Skew cyclic codes over $\mathbb{Z}_4+v\mathbb{Z}_4$ with derivation: structural properties and computational results
Djoko Suprijanto, Hopein Christofen Tang
TL;DR
This work extends cyclic codes to skew cyclic codes with a derivation over the ring $R=\mathbb{Z}_4+v\mathbb{Z}_4$, developing the algebraic framework of $R[x;\theta,\Delta_{\theta}]$ and introducing $\Delta_{\theta}$-cyclic codes as left submodules of $R_{n,\Delta_{\theta}}$. It derives structural results, including generator and parity-check constructions, and shows that for even length the duals of free codes are free; odd length yields cyclic behavior while even length yields quasi-cyclic index $2$. The paper further translates these ring-theoretic codes into practical linear codes over $\mathbb{Z}_4$ via Gray maps, residue, and torsion codes, and demonstrates the production of many new codes with good parameters using Plotkin sums and related methods, validated by computational experiments in Python and Magma.
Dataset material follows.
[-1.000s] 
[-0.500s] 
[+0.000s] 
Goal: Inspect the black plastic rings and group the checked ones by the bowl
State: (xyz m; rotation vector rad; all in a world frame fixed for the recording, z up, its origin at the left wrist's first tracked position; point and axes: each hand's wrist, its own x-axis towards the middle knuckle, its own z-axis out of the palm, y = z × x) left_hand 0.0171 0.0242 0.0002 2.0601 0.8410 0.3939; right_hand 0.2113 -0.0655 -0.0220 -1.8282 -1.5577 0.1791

Overall, it broadens the landscape of $\mathbb{Z}_4$-based coding by leveraging derivations in skew polynomial rings to obtain high-quality codes with potential applications in communication and data storage.
Abstract
In this work, we study a class of skew cyclic codes over the ring $R:=\mathbb{Z}_4+v\mathbb{Z}_4,$ where $v^2=v,$ with an automorphism $θ$ and a derivation $Δ_θ,$ namely codes as modules over a skew polynomial ring $R[x;θ,Δ_θ],$ whose multiplication is defined using an automorphism $θ$ and a derivation $Δ_θ.$ We investigate the structures of a skew polynomial ring $R[x;θ,Δ_θ].$ We define $Δ_θ$-cyclic codes as a generalization of the notion of cyclic codes. The properties of $Δ_θ$-cyclic codes as well as dual $Δ_θ$-cyclic codes are derived. As an application, some new linear codes over $\mathbb{Z}_4$ with good parameters are obtained by Plotkin sum construction, also via a Gray map as well as residue and torsion codes of these codes.